Performance of Correlated Subquery!!!

Database
Enthusiast

Performance of Correlated Subquery!!!

It has been mentioned in the document that
"Correlated subqueries" are faster than Normal joins.

But in another document it has been mentioned any subquery including "Correlated subqueries" are always implemented as inner joins or product joins by the Optimiser.

If this is the case then how come correlated queries are faster than the regular joins when they are anyway implemented as normal joins??

Regards,
Annal T
11 REPLIES
Enthusiast

Re: Performance of Correlated Subquery!!!

I wonder which documents you are referring too ?

Explains would tell better as to what the optimizer is cooking up,

And given that most of the inner joins and their cor-related are not necessarily "equivalent" though they look so, because TD might have to do NULL checking, check dups etc depending on the conditions.

For example

SELECT E.*
FROM EMPLOYEE_00A E, DEPT_00A D
WHERE E.DEPTNO = D.DEPTNO;

And

SELECT E.*
FROM EMPLOYEE E
WHERE E.DEPTNO = (SELECT D.DEPTNO FROM DEPT D WHERE D.DEPTNO = E.DEPTNO);

looks temptingly equivalent, but is not necessarily the case.

This is because if the correlated query returns duplicate records (if deptno was not unique) the second query should error out where as the first one would just get a duplicate record for each employee having the deptno in duplicate in DEPT table.

Now if we change it to

SELECT E.*
FROM EMPLOYEE E
WHERE E.DEPTNO IN (SELECT D.DEPTNO FROM DEPT D WHERE D.DEPTNO = E.DEPTNO);

it's closer to the inner join, but not quite the same still. That's because even if there are dups on deptno, there won't be any duplicate EMP record returned (unlike the inner join which would return duplicate EMP records).

So there are lots of factors which determine whether two queries has the same semantics and will always result in the same output, the optimizer knows these differences and hence at times make different plans.

There are factors like uniqueness, null conditions, nature of set operation etc which determines whether two queries are equivalent.
Enthusiast

Re: Performance of Correlated Subquery!!!

Thanx for the info!!!
i now understand the differences that might arise in the result set when we use correlated subquery and the regular join.

But i would like to know the spot where the Query Performance takes a hit when we opt for regular join instead of the corresponding Correlated subquery.

Regards,
Annal T
Enthusiast

Re: Performance of Correlated Subquery!!!


considering that there are quite a bit of permutations and combinations, the best way would be to check the explains of both queries to see what's happening (and is the practical way, it's difficult/unnecessary to remember all that when you have a very good explain output available).
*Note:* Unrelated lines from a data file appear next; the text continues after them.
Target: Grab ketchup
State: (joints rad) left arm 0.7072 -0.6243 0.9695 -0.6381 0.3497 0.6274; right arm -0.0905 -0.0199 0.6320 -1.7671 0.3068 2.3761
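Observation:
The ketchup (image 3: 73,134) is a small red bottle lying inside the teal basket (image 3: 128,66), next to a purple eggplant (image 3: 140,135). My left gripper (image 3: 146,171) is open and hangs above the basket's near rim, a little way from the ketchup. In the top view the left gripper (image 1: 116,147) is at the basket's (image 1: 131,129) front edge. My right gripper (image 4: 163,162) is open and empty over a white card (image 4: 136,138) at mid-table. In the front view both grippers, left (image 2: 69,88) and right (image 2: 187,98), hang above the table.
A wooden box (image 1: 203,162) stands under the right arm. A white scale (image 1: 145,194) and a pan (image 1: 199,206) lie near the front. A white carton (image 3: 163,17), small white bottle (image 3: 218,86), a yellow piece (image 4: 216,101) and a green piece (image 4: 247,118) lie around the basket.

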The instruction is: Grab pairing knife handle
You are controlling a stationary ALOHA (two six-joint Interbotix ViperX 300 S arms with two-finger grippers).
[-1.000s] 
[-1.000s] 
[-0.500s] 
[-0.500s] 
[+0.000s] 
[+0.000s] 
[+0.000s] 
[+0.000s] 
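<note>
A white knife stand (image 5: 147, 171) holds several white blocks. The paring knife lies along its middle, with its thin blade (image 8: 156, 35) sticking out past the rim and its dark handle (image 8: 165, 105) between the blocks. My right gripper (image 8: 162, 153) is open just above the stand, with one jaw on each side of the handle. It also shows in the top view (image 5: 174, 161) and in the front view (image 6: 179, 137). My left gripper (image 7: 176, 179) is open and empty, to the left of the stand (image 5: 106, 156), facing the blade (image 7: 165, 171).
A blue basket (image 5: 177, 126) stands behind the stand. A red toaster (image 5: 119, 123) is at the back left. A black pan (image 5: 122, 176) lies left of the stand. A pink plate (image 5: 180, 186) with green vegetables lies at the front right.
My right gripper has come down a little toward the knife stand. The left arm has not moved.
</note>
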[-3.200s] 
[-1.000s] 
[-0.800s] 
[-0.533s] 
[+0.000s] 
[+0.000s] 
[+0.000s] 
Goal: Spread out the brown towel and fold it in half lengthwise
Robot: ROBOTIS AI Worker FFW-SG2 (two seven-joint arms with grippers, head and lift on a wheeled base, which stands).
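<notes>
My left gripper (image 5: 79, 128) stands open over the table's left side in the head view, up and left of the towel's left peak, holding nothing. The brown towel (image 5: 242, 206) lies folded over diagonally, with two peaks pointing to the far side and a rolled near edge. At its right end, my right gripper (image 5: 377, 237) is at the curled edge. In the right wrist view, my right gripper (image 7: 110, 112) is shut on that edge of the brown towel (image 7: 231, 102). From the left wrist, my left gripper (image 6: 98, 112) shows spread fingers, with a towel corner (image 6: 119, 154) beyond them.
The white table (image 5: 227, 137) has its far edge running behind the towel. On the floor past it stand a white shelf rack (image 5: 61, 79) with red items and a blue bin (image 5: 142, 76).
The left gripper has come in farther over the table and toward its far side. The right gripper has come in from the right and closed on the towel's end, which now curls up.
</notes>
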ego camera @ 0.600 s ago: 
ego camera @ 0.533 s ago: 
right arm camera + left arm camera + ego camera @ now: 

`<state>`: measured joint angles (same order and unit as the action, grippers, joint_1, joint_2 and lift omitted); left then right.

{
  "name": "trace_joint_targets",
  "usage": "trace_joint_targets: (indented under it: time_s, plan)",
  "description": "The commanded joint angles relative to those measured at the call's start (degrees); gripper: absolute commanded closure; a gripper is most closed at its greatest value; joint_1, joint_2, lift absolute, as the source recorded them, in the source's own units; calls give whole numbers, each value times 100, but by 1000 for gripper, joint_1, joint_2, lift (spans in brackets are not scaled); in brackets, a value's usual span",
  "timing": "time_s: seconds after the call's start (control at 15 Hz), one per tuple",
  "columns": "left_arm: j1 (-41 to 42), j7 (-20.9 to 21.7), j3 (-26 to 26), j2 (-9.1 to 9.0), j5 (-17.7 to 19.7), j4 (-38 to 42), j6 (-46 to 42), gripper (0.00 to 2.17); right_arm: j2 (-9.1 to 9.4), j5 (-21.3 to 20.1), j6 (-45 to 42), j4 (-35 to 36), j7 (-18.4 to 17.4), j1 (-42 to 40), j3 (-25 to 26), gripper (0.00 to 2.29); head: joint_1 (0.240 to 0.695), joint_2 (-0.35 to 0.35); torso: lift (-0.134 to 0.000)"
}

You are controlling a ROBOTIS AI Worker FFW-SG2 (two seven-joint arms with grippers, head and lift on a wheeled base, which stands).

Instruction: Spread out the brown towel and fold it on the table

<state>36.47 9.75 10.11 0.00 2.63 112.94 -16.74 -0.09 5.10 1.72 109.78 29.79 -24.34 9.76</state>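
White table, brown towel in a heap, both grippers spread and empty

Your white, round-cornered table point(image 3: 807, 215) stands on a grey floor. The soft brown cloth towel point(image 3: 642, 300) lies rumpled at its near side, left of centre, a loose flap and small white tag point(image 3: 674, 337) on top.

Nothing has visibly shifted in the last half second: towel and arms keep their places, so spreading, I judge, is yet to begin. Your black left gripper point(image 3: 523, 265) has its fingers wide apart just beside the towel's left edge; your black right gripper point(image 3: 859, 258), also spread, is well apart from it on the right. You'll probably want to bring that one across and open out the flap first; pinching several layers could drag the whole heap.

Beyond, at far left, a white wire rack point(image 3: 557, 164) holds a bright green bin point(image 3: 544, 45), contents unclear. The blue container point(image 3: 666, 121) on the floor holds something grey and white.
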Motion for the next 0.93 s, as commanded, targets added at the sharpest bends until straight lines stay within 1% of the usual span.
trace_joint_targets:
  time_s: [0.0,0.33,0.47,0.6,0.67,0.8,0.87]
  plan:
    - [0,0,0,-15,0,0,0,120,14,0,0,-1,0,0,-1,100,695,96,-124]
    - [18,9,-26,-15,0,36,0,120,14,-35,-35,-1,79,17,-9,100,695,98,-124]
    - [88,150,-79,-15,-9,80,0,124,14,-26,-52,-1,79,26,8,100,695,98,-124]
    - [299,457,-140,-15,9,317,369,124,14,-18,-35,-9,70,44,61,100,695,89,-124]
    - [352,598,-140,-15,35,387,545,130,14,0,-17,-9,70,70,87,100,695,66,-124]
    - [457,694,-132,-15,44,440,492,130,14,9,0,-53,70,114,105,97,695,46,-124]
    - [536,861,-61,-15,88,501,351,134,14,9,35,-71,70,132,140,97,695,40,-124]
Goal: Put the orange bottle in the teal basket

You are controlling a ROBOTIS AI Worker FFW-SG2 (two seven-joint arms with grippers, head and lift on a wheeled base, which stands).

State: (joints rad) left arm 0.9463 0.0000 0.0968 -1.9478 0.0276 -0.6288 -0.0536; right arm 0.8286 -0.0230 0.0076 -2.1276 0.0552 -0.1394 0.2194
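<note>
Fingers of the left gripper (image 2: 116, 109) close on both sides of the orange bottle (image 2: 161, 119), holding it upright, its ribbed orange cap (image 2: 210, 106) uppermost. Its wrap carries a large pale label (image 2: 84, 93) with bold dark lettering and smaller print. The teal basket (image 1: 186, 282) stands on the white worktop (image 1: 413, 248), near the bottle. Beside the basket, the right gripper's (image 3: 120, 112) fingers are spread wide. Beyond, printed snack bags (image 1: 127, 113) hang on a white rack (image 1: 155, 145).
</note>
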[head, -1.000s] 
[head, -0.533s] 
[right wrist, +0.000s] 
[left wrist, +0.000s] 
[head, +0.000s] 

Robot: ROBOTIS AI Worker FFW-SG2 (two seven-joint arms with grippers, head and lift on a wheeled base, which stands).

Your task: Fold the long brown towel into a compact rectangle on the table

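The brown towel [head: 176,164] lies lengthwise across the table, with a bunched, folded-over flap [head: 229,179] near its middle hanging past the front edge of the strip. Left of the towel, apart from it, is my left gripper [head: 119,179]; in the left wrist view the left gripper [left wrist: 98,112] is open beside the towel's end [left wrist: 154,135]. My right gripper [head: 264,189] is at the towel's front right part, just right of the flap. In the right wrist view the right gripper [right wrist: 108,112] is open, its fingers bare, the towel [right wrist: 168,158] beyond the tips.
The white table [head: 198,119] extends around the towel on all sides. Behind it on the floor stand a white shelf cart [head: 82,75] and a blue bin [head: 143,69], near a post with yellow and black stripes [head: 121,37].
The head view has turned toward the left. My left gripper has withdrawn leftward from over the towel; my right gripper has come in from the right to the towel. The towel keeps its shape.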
Personally if I have to use a correlated sub-query, I would try to use EXISTS, IN, = in that order this does not mean all these operators would always give you the same explain/results it depends on other factors as I mentioned before.

Now the good thing is that the optimizer is wise enough to make the best plan. So in those ideal situations when one method has the same symantics as the other one (ie will generate the same answer set for all given data values), the optimizer will generate the same plan irrespective of what operator you used.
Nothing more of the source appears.